No. What saves a marriage is communication & hard work. Running away only teaches the party who left that they can survive without the person they are abandoning. When they do come back it's because they couldn't hack it on their own or find somebody better so they settle for the person they left. 

Why would you want to be second choice?


----------



## frusdil (Sep 5, 2013)

Nope. You don't solve marriage problems apart, you come together and work at it.

Once a woman is done, she's done.


----------



## jonty30 (Oct 23, 2021)

Whoever wants the separation is probably planning on doing some test-driving. If it works out, they will want a divorce. If it doesn't work out, then they will take you back.
The one willing to be taken back is permanently plan B.


----------



## ConanHub (Aug 9, 2013)

Lots and lots of sex will have a chance at saving a marriage along with good communication.

Separation, not so much.


----------



## Openminded (Feb 21, 2013)

Separation very rarely helps marriages. My guess is that you’re her Plan B because Plan A didn’t work out.


----------



## Hopeful Cynic (Apr 27, 2014)

Separation cannot help a marriage that's in trouble. Only working on it TOGETHER can do that.

If she's happy and smiling and seems to enjoy being away from you, are you sure there's not infidelity? At the very least, she seems to be trying to train you to be away from her successfully.


----------



## Marc878 (Aug 26, 2015)

Separation is a prelude to divorce. She’s happy because you are conveniently out of the way.
If I were you I’d check her phone bill. It’s a good easy check.
Right now you are hooked on hopium. Pretty common under your circumstances. Words don’t matter as much as actions. She’s still gone.
I doubt you’ll listen.


----------



## Andy1001 (Jun 29, 2016)

If you get back together you will still have all of the problems that caused the separation. 
I’m a suspicious kinda guy and I would have to say I think she was/is cheating on you.


----------



## She'sStillGotIt (Jul 30, 2016)

Openminded said:


> _*Separation very rarely helps marriages. My guess is that you’re her Plan B because Plan A didn’t work out.*_


That's what it sounds like.

She could barely STAND you and left you, OP. With a small kid and an infant - who does that??? 

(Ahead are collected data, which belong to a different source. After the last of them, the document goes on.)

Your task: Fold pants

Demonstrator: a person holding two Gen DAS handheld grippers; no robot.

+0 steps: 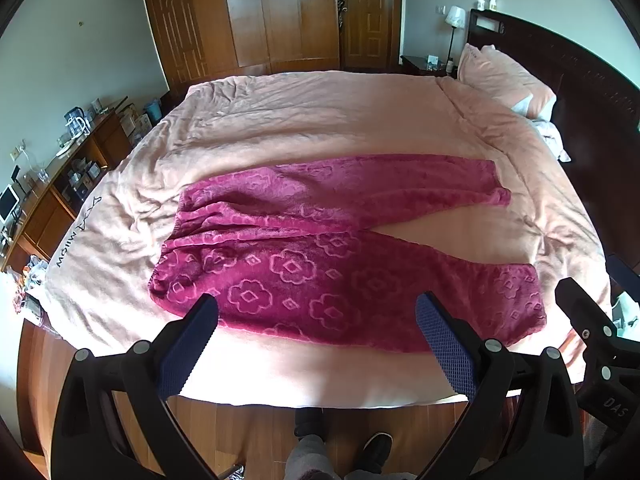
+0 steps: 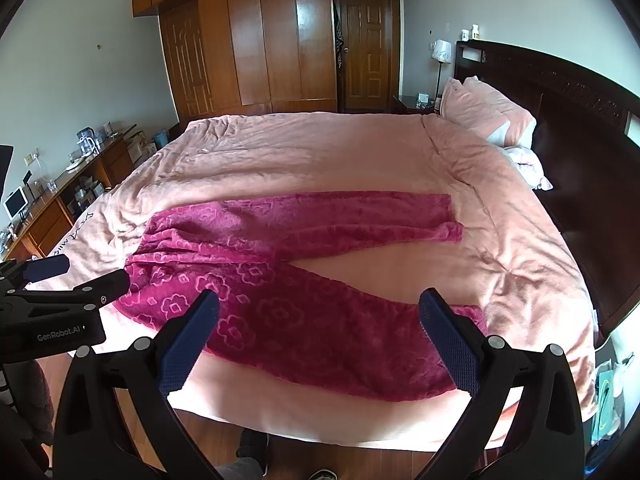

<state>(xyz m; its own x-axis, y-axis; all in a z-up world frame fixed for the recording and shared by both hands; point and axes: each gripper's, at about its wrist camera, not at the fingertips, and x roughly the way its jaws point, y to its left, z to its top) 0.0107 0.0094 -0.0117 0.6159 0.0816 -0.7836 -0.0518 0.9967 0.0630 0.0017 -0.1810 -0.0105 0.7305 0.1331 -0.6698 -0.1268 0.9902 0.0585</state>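
The pants (image 1: 320,248) are laid flat on the pink bedspread (image 1: 320,120), close to the near edge of the bed, with the waistband (image 1: 168,248) toward the left of both views and the two legs spread in a narrow V toward the headboard (image 2: 560,120) on the right. No fold is seen in the fabric yet, so the task is judged to be at its very start: the garment has only been spread out, and the approach is in hand. The left gripper (image 1: 318,340) is held above the bed edge with its blue fingers (image 1: 188,348) wide apart and nothing between them; it is also seen at the left margin of the right wrist view. The right gripper (image 2: 320,340) is held likewise, fingers (image 2: 448,344) spread and empty, over the near leg (image 2: 340,332). Neither gripper is touching the cloth. The next move is judged to call for one leg to be brought onto the other: the near leg would need to be pinched at the cuff (image 2: 468,316) and at the waist side, lifted clear, and laid over the far leg (image 2: 340,216) so that the edges line up. Because the plush fabric is thick and limp, a grip on a single layer may be hard to make, and the bedspread beneath could be caught with it. As for containers, none is involved in the task; only a blue bucket (image 1: 153,111) is made out on the floor beside the sideboard (image 1: 80,168), and its contents cannot be seen.
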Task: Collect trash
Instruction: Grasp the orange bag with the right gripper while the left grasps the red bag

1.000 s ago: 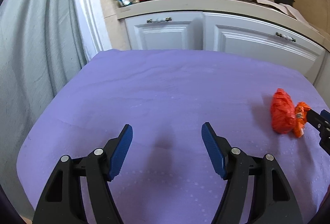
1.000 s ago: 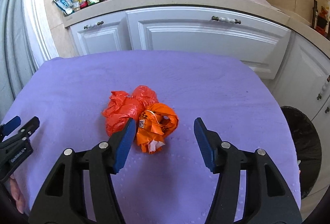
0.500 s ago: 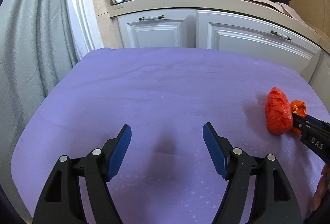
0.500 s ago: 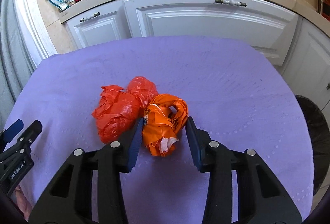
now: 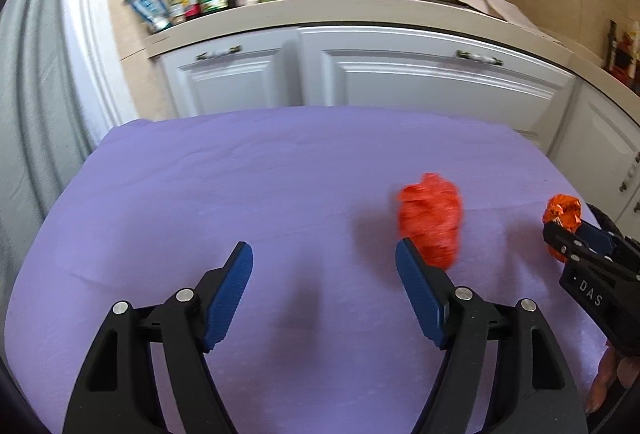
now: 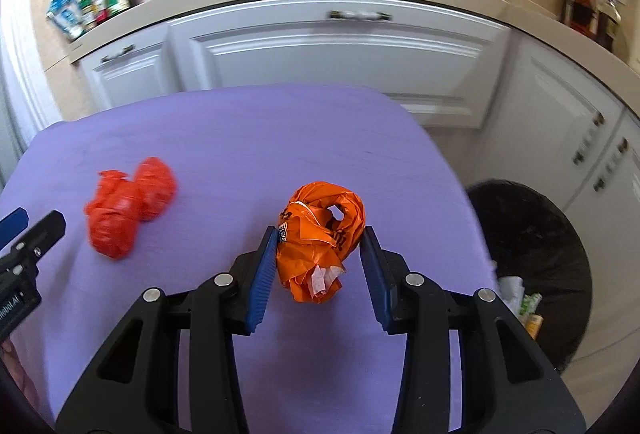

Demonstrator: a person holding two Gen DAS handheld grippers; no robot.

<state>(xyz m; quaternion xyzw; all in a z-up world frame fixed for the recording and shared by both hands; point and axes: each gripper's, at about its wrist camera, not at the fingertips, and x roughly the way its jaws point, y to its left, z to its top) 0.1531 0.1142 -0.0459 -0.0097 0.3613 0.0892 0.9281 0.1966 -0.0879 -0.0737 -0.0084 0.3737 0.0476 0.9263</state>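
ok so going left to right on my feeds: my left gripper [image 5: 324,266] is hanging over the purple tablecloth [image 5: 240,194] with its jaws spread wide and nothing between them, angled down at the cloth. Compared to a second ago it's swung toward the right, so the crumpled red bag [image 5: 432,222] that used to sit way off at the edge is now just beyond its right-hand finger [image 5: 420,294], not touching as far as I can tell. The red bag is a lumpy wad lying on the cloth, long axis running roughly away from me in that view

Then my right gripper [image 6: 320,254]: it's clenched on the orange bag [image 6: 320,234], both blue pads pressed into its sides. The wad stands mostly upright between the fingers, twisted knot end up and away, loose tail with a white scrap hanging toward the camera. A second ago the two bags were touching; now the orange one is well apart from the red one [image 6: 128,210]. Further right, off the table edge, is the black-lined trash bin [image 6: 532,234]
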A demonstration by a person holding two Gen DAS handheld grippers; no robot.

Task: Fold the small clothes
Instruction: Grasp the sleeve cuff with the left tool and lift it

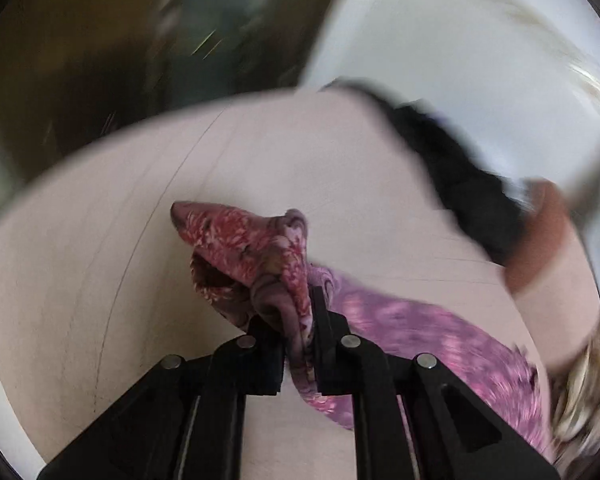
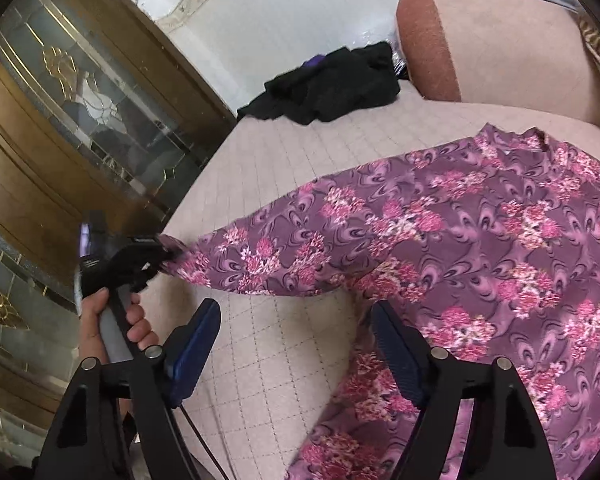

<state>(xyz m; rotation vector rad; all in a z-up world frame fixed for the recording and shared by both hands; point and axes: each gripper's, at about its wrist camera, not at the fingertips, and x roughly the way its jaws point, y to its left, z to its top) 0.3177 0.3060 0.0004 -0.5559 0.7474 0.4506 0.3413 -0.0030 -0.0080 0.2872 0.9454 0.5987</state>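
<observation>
A purple garment with pink flower print point(image 2: 460, 232) lies spread on a pale quilted bed point(image 2: 284, 152). My left gripper point(image 1: 296, 320) is shut on a bunched end of it point(image 1: 252, 248) and holds that end above the bed; the left wrist view is blurred. In the right wrist view the left gripper point(image 2: 160, 256) pulls a sleeve-like corner out to the left edge of the bed. My right gripper point(image 2: 296, 328) is open and empty, its right finger at the garment's near edge and its left finger over bare bed.
A heap of black clothes point(image 2: 332, 88) lies at the far side of the bed. A pink cushion with a rust-brown end point(image 2: 480, 40) stands at the far right. A brown cabinet with glass doors point(image 2: 68, 112) stands to the left.
</observation>
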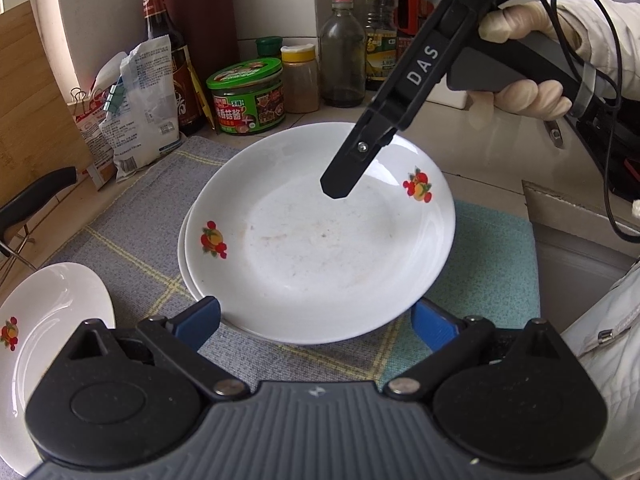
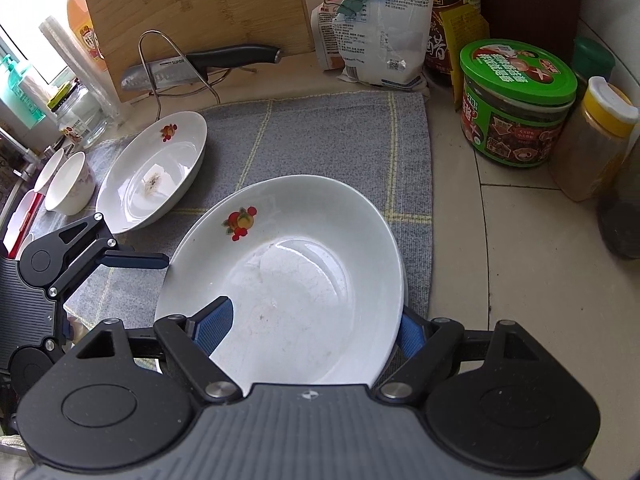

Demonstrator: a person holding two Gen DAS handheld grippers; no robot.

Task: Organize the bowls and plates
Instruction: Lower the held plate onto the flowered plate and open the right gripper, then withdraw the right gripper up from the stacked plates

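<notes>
1. While two white fruit-printed ceramic plates (image 2: pixel 288 264) sit stacked between its blue pads, the right claw (image 2: pixel 312 326) stands apart, one finger over the top plate, one outside; contact seems absent.
2. Left claw (image 1: pixel 316 322) spread beside the stack's rim.
3. Third matching plate (image 2: pixel 154 170) lies beyond-left of the right claw.
4. Two small white bowls (image 2: pixel 68 184) farther left.

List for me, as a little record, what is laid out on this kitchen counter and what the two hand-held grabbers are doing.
surface: grey checked mat
centre: plate stack, two white fruit-print plates, top one smudged
aside: third plate, alone on the mat; two small bowls beyond it
left gripper: open, fingers either side of the stack's near edge
right gripper: open, one finger over the top plate, the other outside the rim
behind: green-lidded jar, knife
</notes>
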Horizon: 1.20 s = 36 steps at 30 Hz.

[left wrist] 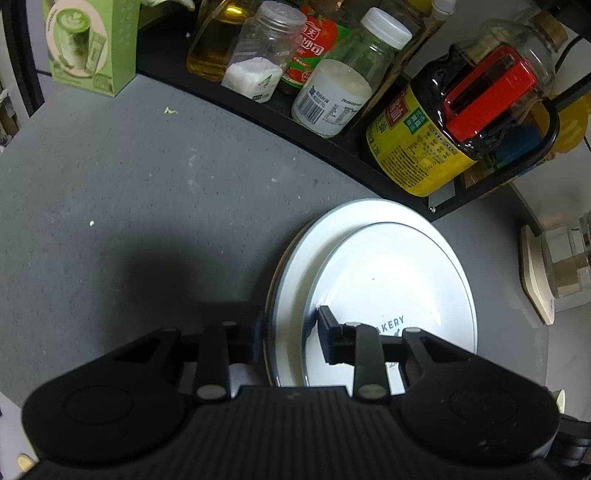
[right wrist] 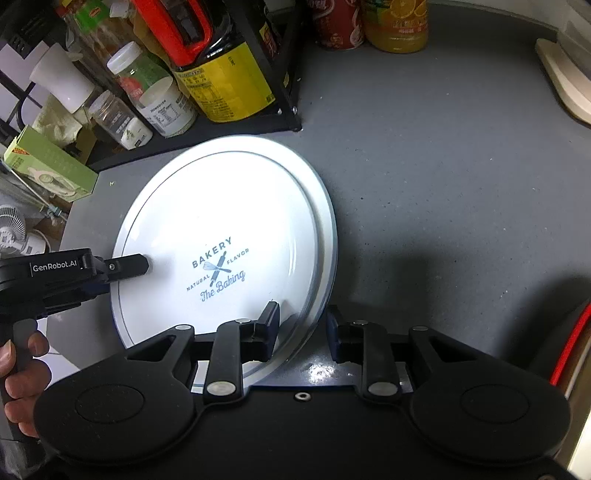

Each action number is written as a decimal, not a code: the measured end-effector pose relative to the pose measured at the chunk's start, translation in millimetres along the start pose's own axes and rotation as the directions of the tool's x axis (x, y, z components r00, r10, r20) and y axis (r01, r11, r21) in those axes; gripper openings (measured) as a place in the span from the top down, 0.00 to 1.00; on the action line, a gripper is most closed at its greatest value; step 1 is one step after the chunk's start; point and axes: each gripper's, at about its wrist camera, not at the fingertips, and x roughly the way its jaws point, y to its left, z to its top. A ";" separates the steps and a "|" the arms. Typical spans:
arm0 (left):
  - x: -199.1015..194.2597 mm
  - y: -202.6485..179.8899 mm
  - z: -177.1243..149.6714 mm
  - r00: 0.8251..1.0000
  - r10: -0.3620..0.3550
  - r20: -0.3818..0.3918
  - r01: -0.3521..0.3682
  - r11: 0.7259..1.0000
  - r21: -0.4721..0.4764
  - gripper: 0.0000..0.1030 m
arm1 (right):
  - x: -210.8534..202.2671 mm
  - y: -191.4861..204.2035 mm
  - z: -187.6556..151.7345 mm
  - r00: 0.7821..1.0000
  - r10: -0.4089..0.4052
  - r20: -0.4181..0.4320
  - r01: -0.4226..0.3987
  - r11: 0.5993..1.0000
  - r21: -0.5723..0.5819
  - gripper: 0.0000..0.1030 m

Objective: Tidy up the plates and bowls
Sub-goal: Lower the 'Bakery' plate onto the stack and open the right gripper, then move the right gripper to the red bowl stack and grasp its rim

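Note:
A white printed plate [right wrist: 221,229] with a blue "BAKERY" logo lies on top of a larger white plate [right wrist: 327,218] on the grey counter; both also show in the left wrist view, the printed plate [left wrist: 391,280] over the larger plate [left wrist: 295,273]. My left gripper [left wrist: 291,332] straddles the plates' near-left rims, one finger over the printed plate, jaws apart; it also shows in the right wrist view [right wrist: 125,266]. My right gripper [right wrist: 301,328] is open, its jaws on either side of the plates' right rims.
A black rack [left wrist: 332,144] with jars, a soy sauce jug [left wrist: 454,122] and oil bottles stands right behind the plates. A green box [left wrist: 92,44] is at the far left. Cans [right wrist: 369,22] and a beige board [right wrist: 565,85] stand to the right.

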 end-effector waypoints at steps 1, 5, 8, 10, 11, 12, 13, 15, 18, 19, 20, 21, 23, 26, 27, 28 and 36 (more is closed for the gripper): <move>-0.2 -1.9 0.0 1.000 0.006 -0.001 -0.006 1.000 0.011 0.72 | -1.8 0.5 -1.0 1.000 -0.009 0.009 0.009 1.000 -0.003 0.72; 0.5 -4.3 2.7 0.999 0.038 -0.023 -0.037 0.999 0.037 0.67 | -9.7 1.2 -1.4 0.999 -0.018 0.036 0.017 1.000 0.006 0.61; -0.7 -6.2 3.0 0.998 0.054 -0.040 -0.053 0.998 0.043 0.63 | -20.7 3.1 -1.4 0.997 -0.014 0.077 0.014 1.000 0.000 0.44; -4.1 -9.7 2.5 0.998 0.047 -0.034 -0.045 0.997 0.058 0.59 | -28.5 5.6 0.4 0.995 -0.014 0.103 0.015 1.000 -0.012 0.37; -5.9 -11.4 2.6 0.999 0.045 -0.030 -0.044 0.997 0.061 0.55 | -32.6 6.5 2.0 0.993 -0.011 0.116 0.012 1.000 -0.013 0.34; -8.0 -13.7 2.4 0.999 0.043 -0.027 -0.041 0.997 0.062 0.53 | -36.2 7.3 3.3 0.992 -0.004 0.128 0.007 1.000 -0.016 0.32; -10.0 -15.9 2.4 0.999 0.037 -0.023 -0.036 0.997 0.062 0.50 | -39.5 8.2 4.8 0.991 0.001 0.137 0.001 1.000 -0.019 0.31; -14.1 -21.4 2.2 0.999 0.033 -0.013 -0.032 0.997 0.065 0.43 | -48.5 8.1 6.6 0.987 0.014 0.159 -0.011 1.000 -0.022 0.18; -20.0 -32.0 0.7 1.000 0.031 0.004 -0.031 0.997 0.074 0.36 | -63.0 5.6 6.3 0.979 0.020 0.201 -0.014 0.999 -0.030 0.12; -21.9 -34.8 -0.1 1.000 0.020 0.009 -0.021 0.997 0.071 0.36 | -68.0 3.3 6.2 0.978 0.030 0.207 -0.024 0.999 -0.030 0.10; -23.8 -38.9 -1.1 1.000 0.014 0.013 -0.015 0.998 0.069 0.35 | -73.4 -0.4 6.3 0.976 0.040 0.214 -0.035 0.999 -0.026 0.09; -25.6 -44.1 -1.5 1.000 0.011 0.018 -0.013 0.997 0.073 0.35 | -78.2 -3.0 6.1 0.974 0.045 0.224 -0.041 0.999 -0.023 0.09; -28.5 -56.0 -3.8 1.000 0.012 0.027 -0.014 0.996 0.088 0.32 | -89.4 -11.0 5.2 0.968 0.045 0.247 -0.041 0.999 -0.020 0.06; -33.6 -75.7 -9.4 0.999 -0.006 0.040 0.001 0.992 0.125 0.24 | -103.0 -25.1 2.3 0.959 0.049 0.279 -0.048 0.999 -0.009 0.02; -36.4 -83.4 -12.4 0.999 -0.014 0.045 0.008 0.990 0.139 0.22 | -107.6 -30.3 1.3 0.956 0.052 0.288 -0.053 0.999 -0.005 0.01; -38.6 -89.0 -14.8 0.999 -0.020 0.048 0.013 0.989 0.147 0.18 | -109.8 -34.2 0.8 0.956 0.053 0.290 -0.054 0.999 -0.003 0.01; -43.0 -141.2 -38.6 0.998 -0.034 0.047 0.023 0.977 0.211 0.12 | -137.1 -71.5 -12.6 0.951 0.045 0.307 -0.050 0.999 0.007 0.01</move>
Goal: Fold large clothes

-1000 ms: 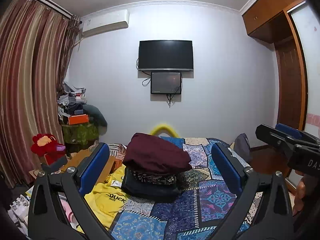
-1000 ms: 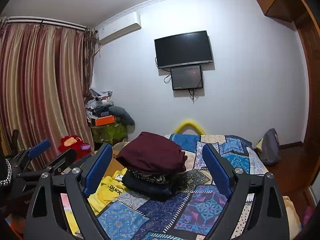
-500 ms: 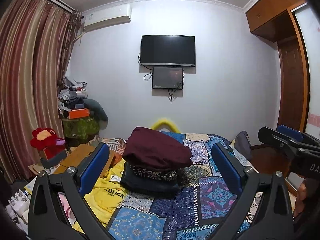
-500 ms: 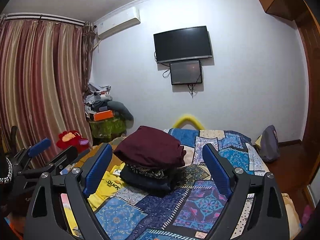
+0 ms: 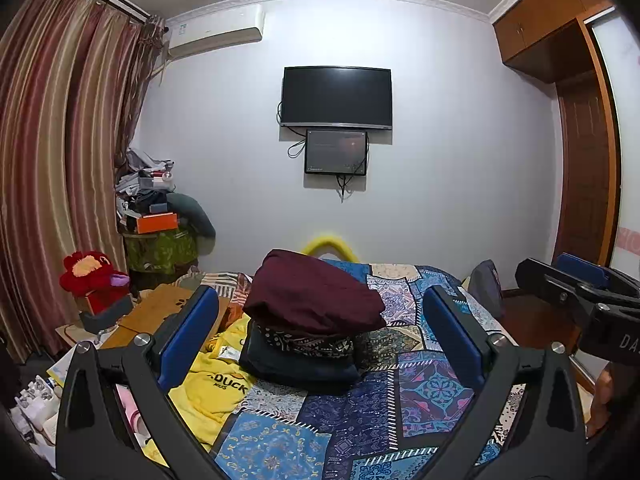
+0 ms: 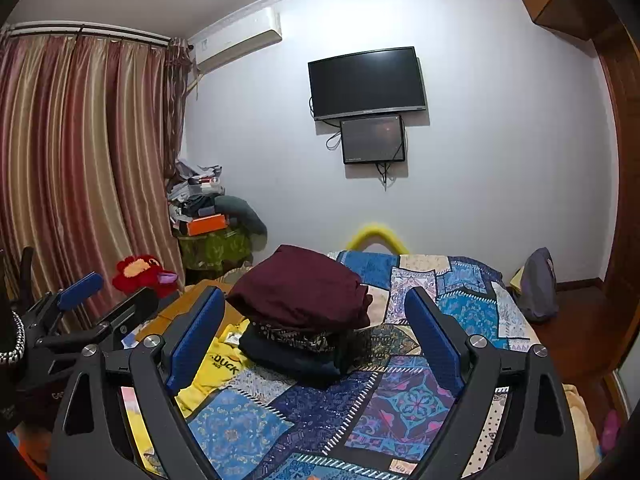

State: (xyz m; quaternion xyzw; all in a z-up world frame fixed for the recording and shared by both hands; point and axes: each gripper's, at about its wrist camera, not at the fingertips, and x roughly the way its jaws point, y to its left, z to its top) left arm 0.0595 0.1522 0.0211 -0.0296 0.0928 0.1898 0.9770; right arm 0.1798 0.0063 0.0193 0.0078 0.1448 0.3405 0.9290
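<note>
A stack of folded clothes sits mid-bed: a maroon garment [image 5: 316,296] on top, a patterned piece and a dark garment [image 5: 296,364] below. The stack also shows in the right wrist view [image 6: 300,292]. A yellow "DUCK" shirt [image 5: 218,390] lies unfolded to the stack's left, and shows in the right wrist view [image 6: 218,368]. My left gripper [image 5: 320,340] is open and empty, held above the bed short of the stack. My right gripper [image 6: 314,332] is open and empty too. Each gripper shows at the edge of the other's view.
The bed carries a blue patchwork quilt [image 5: 424,392]. A red plush toy [image 5: 90,274], a cardboard board [image 5: 158,312] and a cluttered pile [image 5: 154,216] stand left by the curtain [image 5: 52,160]. A grey bag [image 6: 540,284] sits on the floor at right, near a wooden wardrobe [image 5: 584,168].
Both cameras have tilted slightly upward, so the bed and stack sit lower in view. Both grippers stay open and empty.
</note>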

But then, after a while, you're suddenly the best thing since sliced bread and now, she's all ABOUT showing you the love.

Methinks whatever (or WHOEVER) her original Plan A was, that fell through and now she's got to dance as fast as she can to insure she doesn't lose her Plan B or she'll be living at mommy and daddy's for a long time. 

Enter Plan B. That would be you, OP. You're Plan B.


----------



## Annonymous Joe (9 mo ago)

1


----------



## Annonymous Joe (9 mo ago)

frusdil said:


> Nope. You don't solve marriage problems apart, you come together and work at it.
> 
> Once a woman is done, she's done.


----------



## D0nnivain (Mar 13, 2021)

Even if the party who was abandoned is the one who thrives, the separation still leads to the end of the marriage. It doesn't fix anything. 

A real separation with people moving out is the beginning of the end. This is different from taking a few hours or even 1 over night to cool off.


----------